**How to complete this task:** Look through the entries below, please, and copy every line with the word "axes".

(Material for the task Opens)

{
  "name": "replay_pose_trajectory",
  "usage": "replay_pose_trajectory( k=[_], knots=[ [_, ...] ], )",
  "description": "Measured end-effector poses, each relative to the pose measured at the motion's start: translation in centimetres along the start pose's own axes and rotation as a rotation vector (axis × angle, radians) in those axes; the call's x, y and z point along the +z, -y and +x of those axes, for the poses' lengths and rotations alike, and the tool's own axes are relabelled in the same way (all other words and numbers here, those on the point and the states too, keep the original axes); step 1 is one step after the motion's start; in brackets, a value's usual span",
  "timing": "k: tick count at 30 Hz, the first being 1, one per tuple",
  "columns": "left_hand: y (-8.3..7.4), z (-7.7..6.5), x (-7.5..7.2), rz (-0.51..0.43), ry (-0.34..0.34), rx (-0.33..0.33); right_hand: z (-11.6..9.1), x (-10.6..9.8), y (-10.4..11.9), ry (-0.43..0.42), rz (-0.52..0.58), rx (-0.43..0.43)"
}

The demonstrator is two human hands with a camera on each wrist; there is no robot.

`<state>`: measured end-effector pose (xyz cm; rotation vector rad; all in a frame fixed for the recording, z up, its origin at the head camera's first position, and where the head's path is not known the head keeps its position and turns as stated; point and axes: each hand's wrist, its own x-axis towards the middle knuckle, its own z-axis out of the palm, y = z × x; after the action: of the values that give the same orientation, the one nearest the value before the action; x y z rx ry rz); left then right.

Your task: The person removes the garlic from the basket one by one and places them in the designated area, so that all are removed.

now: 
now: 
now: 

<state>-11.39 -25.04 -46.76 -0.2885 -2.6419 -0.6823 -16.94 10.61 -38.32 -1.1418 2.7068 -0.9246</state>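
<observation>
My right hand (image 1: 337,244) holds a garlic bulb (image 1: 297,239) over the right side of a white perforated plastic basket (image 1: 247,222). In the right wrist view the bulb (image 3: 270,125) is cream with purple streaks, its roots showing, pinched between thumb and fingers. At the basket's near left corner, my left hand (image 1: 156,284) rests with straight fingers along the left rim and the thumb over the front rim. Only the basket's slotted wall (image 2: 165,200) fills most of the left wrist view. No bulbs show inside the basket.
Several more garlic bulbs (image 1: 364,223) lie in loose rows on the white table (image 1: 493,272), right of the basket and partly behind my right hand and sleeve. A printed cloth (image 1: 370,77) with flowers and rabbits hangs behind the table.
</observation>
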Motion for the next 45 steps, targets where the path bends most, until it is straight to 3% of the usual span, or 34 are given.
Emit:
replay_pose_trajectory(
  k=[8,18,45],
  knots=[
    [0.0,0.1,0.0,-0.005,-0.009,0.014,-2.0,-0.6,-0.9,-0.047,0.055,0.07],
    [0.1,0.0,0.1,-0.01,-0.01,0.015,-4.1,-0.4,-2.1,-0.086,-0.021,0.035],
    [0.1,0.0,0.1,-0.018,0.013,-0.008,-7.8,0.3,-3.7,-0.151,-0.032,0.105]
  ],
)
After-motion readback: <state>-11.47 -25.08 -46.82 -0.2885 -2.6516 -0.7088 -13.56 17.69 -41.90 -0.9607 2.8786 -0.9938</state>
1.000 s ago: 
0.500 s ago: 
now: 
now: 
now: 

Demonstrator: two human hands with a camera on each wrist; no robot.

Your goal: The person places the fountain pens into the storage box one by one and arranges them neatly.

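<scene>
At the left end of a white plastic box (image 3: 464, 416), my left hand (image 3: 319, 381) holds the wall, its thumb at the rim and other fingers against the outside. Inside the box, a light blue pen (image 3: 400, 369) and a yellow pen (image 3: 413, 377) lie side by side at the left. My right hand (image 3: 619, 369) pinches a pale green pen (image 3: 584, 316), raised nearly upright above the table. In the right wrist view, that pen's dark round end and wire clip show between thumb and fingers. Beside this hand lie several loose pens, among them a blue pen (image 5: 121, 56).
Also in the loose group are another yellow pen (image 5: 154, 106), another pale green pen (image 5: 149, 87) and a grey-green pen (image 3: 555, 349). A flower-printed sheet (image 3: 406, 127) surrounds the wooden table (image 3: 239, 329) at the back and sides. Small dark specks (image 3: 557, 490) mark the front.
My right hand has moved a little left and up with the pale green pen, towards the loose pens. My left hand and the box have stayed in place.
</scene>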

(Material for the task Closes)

**Response below:**
  "description": "Measured end-effector poses, each relative to the pose measured at the motion's start: translation in centimetres along the start pose's own axes and rotation as a rotation vector (axis × angle, radians) in those axes; the call's x, y and z point along the +z, -y and +x of those axes, for the poses' lengths and rotations alike, and the tool's own axes are relabelled in the same way (all other words and numbers here, those on the point and the states too, keep the original axes); step 1 is one step after the motion's start; in brackets, a value's usual span",
`<state>`: measured end-effector pose (xyz cm; rotation vector rad; all in a frame fixed for the recording, z up, its origin at the head camera's first position, and where the head's path is not known the head keeps its position and turns as stated; point and axes: each hand's wrist, its own x-axis towards the middle knuckle, its own z-axis out of the palm, y = z × x; after the action: of the values that give the same orientation, the one nearest the value before the action; x y z rx ry rz); left then right.

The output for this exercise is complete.